Tapi, eksisnya inang-inang Orde Baru yang masih mondar-mandir di bursa politik itu nggak masalah. Yang penting keturunan PKI sudah binasa sampai akar-akarnya. Itukan yang paling penting? Ayolah, orang-orang yang hilang secara misterius dan dibunuh dengan keji, pelanggaran HAM dan segala tetek bengeknya, nggak sepenting dengan traumatik goblok atas kebangkitan PKI yang kumat tiap bulan September.
Mari, jangan takut lagi nonton film ini. Kalau bisa sih jangan hanya bulan September doang, mbok menowo selo ya putar saja non-stop tiap saat. Jangan tanggung-tanggung kalau mau bikin generasi sekarang melek sejarah. Toh, generasi sekarang ini sudah melek atas segala kebenaran yang ditutupi dan segala perjuangan yang belum terpenuhi.

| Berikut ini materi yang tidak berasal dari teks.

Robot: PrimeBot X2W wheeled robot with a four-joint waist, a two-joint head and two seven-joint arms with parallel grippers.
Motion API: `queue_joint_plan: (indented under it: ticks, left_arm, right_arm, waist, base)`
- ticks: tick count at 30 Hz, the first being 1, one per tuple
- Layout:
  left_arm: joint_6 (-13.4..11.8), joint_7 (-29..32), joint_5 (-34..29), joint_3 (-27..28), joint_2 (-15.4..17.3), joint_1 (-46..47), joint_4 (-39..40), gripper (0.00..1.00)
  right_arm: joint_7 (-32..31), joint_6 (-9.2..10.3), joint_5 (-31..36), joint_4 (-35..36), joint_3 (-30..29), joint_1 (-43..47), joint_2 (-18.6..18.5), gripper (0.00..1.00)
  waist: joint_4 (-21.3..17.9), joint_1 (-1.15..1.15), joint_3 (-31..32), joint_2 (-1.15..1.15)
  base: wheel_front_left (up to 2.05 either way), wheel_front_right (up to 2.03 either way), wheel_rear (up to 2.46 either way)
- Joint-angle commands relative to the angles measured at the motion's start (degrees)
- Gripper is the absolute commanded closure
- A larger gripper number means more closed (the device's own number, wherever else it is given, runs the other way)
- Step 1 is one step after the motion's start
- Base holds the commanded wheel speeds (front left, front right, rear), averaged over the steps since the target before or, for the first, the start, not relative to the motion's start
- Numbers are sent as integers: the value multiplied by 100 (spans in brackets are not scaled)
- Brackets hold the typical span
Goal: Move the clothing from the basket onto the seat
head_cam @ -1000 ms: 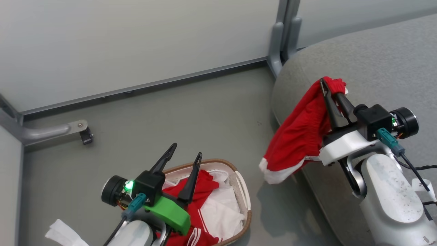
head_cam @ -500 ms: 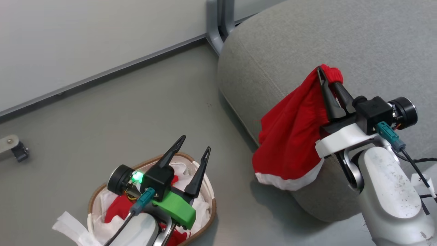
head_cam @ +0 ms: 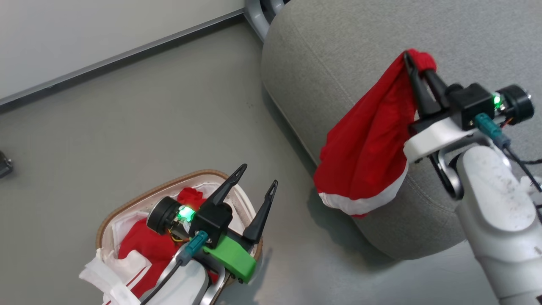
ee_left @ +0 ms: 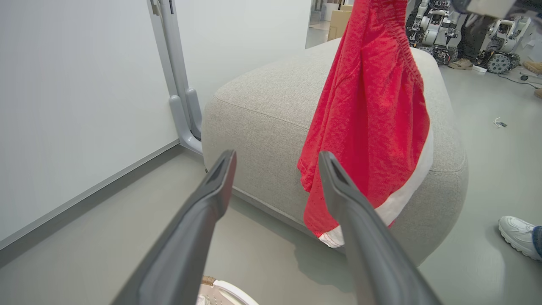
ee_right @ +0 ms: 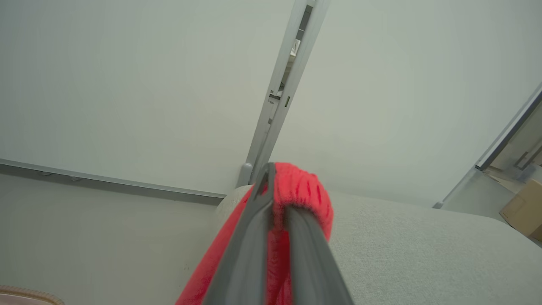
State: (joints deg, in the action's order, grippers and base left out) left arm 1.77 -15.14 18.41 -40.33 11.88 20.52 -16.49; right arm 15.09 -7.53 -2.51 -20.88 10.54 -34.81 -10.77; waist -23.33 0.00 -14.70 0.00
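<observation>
My right gripper (head_cam: 417,67) is shut on the waistband of a red garment with a white hem (head_cam: 366,148), which hangs down in front of the rounded corner of the grey seat (head_cam: 351,55). In the right wrist view the right gripper (ee_right: 277,190) pinches the red garment (ee_right: 302,190). In the left wrist view the same garment (ee_left: 372,118) dangles before the seat (ee_left: 262,110). The left gripper (head_cam: 258,178) stands open and empty above the basket (head_cam: 127,201), which holds more red clothing (head_cam: 144,250) on its white liner. In its own view the left gripper (ee_left: 275,161) gapes wide.
A pale wall with a grey baseboard (head_cam: 118,53) runs along the back, and a grey post foot (head_cam: 256,12) stands at the seat's corner. Grey floor (head_cam: 148,127) lies between basket and seat. A person's white shoe (ee_left: 518,235) rests on the floor.
The head camera has swung, shifting the whole picture. My right gripper has lifted the red garment higher over the seat's corner. The left gripper stays open above the basket.
</observation>
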Motion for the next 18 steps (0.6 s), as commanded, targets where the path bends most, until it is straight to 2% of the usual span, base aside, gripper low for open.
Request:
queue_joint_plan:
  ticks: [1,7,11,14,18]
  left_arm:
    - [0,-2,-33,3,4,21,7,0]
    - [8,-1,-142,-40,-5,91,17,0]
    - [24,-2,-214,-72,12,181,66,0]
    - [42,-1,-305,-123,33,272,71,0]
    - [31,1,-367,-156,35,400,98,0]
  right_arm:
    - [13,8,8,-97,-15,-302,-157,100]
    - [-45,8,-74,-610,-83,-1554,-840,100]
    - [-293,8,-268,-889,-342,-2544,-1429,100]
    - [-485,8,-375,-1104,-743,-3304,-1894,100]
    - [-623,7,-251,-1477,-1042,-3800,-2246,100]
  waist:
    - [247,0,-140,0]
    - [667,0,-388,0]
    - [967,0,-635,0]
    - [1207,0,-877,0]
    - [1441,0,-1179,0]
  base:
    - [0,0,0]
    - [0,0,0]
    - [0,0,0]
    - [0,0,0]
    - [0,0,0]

Film Pengkhianatan G30S/PKI ini saya kasih rating 10.5/10. Mengutip salah satu tokoh, yang nggak bisa disebutkan namanya karena nggak tahu sudah meninggal atau belum, sekaligus menutup review film aksi ini, jika kau menghamba kepada ketakutan, kita memperpanjang barisan perbudakan.
Panjang umur bagi mereka yang hilang dan perannya malah digantikan dengan tokoh-tokoh fiksi protagonis cuci tangan dalam film ini.
Sumber gambar: YouTube Hendra Ahya.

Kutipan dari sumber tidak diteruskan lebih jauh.